DESCRIPTION OF THE TASK:
Look through the lines below; wherever the word "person" appears, copy that line.

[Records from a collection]
-------------------------

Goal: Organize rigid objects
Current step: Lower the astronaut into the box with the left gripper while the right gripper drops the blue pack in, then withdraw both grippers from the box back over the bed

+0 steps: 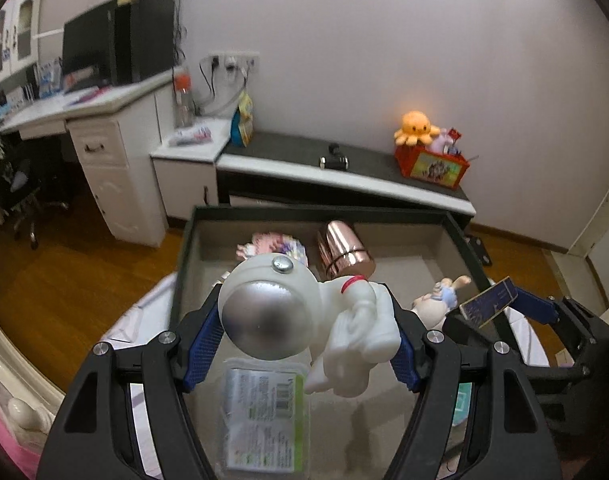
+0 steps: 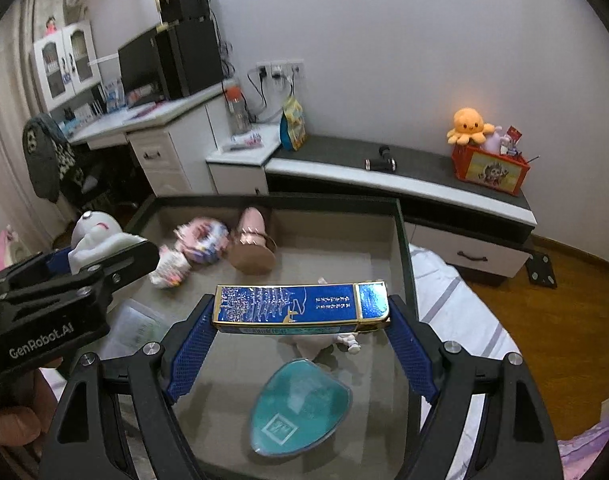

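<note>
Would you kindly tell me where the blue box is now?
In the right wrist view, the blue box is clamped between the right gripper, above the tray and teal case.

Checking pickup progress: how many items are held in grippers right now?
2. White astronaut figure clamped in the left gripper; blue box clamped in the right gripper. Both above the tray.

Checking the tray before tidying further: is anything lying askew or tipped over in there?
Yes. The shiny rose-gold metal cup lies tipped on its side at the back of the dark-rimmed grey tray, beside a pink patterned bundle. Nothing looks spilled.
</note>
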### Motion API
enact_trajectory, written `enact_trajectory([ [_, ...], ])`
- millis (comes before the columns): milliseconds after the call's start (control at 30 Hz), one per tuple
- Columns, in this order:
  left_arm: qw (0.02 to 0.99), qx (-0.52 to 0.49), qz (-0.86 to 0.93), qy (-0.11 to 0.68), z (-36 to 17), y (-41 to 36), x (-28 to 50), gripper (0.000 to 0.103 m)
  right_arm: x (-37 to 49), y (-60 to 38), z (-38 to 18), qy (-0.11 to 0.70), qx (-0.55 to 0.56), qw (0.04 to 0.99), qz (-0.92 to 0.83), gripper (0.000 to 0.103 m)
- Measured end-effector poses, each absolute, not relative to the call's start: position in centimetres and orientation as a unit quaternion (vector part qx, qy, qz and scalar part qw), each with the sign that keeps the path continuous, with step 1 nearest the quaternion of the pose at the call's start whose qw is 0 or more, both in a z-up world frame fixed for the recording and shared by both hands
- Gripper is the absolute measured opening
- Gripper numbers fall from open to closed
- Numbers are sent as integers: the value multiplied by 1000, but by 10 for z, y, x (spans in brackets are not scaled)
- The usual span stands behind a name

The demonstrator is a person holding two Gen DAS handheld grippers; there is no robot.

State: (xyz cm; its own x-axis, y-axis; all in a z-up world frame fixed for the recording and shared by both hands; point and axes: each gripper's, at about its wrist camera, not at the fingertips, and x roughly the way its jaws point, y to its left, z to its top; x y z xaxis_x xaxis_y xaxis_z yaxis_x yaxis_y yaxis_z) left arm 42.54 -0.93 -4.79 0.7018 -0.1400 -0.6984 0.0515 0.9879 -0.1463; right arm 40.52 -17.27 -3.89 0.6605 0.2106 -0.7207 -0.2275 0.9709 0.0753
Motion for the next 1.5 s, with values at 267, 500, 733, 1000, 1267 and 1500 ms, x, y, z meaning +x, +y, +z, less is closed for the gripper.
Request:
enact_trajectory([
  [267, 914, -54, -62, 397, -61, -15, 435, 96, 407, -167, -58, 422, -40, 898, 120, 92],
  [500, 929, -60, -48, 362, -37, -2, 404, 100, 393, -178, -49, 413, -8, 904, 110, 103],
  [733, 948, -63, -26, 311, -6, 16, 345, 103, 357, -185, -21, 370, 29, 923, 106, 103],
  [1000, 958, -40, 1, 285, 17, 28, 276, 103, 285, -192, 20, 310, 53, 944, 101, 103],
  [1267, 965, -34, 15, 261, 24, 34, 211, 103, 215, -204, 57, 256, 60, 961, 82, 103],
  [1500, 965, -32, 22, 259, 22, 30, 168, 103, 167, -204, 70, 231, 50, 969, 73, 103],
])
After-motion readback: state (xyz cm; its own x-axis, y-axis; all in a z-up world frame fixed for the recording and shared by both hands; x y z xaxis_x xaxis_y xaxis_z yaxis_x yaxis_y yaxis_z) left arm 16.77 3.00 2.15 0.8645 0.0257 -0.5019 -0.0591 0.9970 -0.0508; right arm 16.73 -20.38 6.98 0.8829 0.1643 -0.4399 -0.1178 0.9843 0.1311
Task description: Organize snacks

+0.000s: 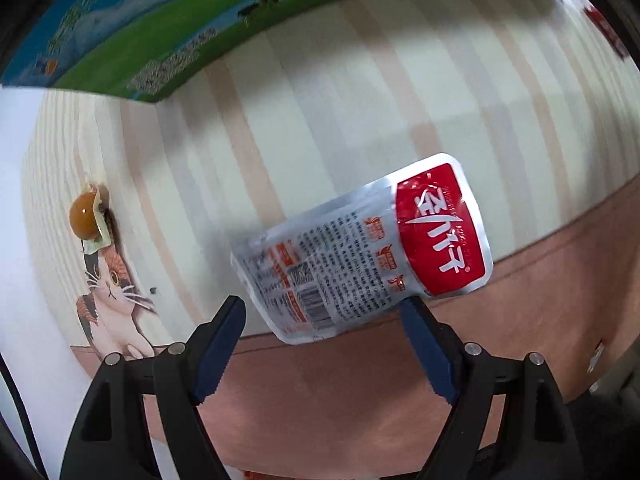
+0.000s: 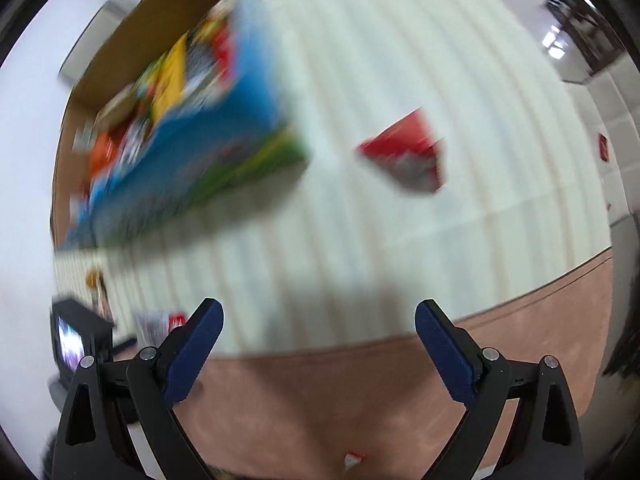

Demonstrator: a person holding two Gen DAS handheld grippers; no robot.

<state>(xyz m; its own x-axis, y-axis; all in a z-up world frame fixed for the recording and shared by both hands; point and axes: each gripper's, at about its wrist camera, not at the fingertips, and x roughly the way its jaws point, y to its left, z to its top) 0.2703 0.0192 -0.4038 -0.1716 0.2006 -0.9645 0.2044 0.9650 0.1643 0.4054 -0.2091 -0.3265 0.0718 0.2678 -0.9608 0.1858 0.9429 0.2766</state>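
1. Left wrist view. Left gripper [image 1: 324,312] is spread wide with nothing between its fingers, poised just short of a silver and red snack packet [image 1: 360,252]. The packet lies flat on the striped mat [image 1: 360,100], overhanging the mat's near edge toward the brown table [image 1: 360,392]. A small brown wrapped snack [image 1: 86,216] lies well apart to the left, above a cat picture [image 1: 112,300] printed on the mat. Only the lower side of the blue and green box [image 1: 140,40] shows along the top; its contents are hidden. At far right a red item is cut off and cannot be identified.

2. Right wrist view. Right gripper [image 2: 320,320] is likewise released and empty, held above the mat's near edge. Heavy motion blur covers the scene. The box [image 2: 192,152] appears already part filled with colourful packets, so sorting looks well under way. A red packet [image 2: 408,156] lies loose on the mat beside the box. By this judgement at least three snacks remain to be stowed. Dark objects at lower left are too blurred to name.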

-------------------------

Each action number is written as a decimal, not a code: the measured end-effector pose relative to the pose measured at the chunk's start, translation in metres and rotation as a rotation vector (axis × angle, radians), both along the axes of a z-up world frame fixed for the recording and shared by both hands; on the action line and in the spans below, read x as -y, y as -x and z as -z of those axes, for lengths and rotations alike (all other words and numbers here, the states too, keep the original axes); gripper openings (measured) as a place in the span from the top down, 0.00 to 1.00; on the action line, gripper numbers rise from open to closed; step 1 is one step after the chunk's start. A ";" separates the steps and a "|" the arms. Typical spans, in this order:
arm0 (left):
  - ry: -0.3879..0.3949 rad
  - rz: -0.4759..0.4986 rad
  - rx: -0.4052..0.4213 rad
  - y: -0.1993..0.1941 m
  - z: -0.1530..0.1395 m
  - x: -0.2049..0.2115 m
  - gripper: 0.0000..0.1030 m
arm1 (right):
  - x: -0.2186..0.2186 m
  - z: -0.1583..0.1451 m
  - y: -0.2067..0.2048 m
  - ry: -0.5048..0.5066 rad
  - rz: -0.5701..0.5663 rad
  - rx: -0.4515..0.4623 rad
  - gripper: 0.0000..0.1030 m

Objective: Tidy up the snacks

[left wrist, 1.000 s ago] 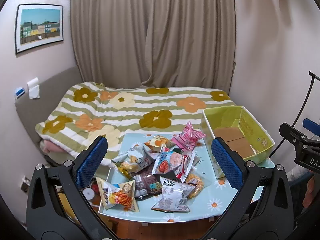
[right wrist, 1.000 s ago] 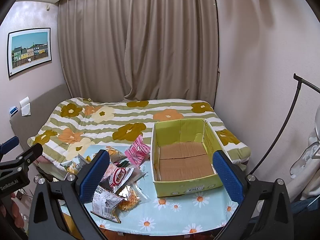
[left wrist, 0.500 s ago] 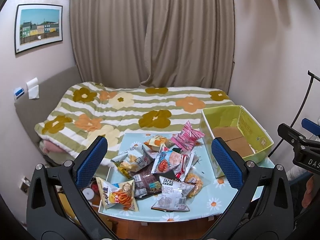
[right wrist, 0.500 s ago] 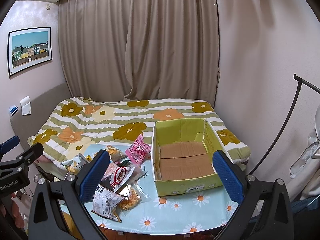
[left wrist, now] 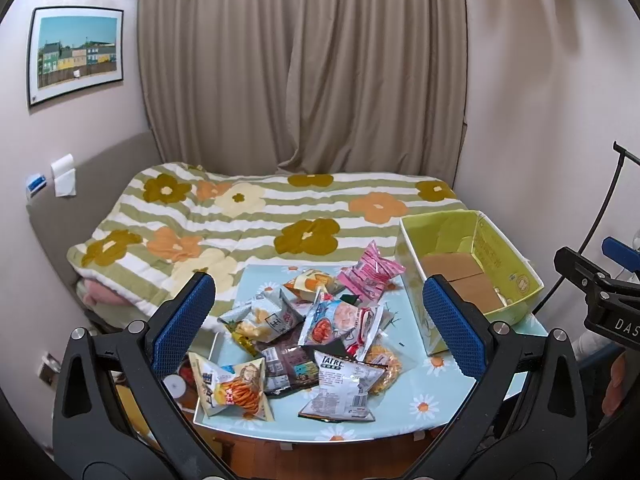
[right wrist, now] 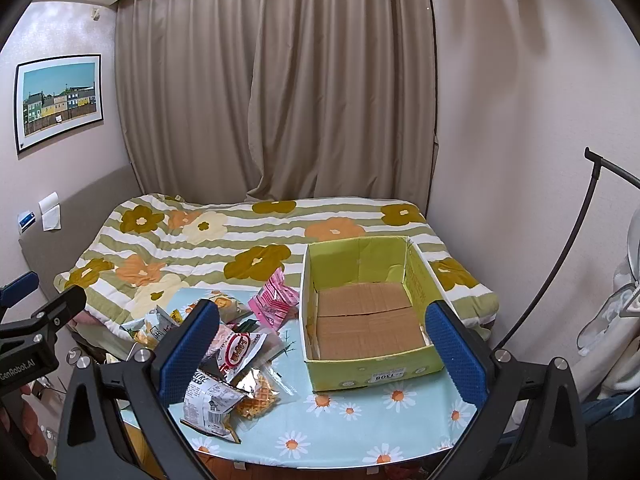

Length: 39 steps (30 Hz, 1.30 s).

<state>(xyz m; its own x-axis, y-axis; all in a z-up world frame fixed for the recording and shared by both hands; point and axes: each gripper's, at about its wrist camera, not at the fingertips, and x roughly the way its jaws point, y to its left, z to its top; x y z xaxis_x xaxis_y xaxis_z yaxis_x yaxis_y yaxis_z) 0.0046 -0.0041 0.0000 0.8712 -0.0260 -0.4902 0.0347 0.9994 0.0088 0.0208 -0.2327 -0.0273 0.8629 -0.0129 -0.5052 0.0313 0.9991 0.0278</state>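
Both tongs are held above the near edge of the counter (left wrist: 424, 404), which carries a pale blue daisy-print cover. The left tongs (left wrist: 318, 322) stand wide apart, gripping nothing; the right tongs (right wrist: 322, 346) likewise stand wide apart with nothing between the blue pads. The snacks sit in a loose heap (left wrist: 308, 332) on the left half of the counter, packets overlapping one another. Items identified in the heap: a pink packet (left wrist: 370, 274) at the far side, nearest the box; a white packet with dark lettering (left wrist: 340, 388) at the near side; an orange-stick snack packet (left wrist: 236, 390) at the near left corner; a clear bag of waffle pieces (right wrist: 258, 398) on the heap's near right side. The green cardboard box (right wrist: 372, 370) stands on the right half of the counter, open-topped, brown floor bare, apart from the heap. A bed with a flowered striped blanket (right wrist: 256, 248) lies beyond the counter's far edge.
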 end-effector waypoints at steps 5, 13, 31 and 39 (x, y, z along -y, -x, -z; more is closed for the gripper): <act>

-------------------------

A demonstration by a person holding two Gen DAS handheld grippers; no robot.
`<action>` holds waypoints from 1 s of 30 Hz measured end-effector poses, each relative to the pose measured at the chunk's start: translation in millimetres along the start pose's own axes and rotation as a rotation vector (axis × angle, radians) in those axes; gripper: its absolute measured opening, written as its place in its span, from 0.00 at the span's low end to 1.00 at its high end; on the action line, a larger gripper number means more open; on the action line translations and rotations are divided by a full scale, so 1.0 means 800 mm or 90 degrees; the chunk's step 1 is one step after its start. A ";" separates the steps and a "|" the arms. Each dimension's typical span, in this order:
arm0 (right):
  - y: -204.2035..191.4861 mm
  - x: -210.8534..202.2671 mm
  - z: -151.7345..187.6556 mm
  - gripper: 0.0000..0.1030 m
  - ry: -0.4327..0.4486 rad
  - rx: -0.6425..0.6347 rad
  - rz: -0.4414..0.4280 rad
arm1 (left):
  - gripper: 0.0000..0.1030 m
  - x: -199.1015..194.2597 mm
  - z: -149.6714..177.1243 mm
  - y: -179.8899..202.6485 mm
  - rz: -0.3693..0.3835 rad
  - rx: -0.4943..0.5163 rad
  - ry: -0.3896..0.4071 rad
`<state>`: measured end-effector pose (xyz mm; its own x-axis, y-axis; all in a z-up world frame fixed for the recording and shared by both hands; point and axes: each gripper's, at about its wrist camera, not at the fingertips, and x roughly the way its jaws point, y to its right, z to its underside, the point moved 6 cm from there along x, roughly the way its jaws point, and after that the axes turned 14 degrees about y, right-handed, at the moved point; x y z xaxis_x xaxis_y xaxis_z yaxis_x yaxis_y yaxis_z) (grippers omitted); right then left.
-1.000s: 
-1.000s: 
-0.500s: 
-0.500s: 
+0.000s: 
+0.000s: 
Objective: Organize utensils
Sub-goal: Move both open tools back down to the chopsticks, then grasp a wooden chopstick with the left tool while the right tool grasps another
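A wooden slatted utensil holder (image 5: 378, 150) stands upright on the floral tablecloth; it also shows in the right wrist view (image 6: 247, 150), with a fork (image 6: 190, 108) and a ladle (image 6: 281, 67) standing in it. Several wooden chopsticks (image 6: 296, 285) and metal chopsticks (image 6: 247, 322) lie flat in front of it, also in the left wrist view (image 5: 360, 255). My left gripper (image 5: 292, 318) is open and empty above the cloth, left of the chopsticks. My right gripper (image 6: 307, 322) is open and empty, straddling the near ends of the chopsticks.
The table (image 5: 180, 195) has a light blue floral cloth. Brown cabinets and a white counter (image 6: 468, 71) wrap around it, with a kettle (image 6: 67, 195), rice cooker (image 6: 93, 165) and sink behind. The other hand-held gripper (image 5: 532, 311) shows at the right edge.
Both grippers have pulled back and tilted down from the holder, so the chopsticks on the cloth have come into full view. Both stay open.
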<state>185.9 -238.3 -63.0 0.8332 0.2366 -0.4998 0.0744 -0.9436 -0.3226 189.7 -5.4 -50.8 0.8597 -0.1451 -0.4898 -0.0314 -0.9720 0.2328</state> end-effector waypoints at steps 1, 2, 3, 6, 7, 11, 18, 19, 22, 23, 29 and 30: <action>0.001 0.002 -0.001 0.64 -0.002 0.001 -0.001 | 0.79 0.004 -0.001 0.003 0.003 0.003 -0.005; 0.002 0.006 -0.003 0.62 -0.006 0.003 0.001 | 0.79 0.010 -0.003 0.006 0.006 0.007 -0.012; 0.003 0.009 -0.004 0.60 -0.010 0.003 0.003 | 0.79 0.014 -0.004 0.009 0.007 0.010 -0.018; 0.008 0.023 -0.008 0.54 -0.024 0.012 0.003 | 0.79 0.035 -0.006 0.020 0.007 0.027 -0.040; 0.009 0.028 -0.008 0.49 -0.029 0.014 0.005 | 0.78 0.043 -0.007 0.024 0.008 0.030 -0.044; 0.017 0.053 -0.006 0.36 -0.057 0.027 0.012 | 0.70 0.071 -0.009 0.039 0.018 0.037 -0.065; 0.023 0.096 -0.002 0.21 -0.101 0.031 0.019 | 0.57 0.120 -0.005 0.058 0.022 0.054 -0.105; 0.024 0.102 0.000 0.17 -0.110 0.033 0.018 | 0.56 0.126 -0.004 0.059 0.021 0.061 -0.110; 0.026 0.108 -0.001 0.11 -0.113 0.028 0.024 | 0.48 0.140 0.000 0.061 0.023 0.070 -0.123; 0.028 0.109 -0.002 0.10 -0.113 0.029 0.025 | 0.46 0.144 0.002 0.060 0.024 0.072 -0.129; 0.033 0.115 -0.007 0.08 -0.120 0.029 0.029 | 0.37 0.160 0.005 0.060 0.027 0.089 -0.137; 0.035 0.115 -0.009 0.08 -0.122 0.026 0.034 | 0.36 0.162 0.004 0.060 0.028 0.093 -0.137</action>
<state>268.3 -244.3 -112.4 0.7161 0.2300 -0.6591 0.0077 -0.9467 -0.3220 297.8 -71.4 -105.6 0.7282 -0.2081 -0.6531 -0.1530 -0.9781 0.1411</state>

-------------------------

ANSWER BOX:
The demonstrator is a person holding two Gen DAS handheld grippers; there is no robot.
Demonstrator: a person holding two Gen DAS handheld grippers; no robot.
A demonstration by a person holding two Gen DAS handheld grippers; no robot.

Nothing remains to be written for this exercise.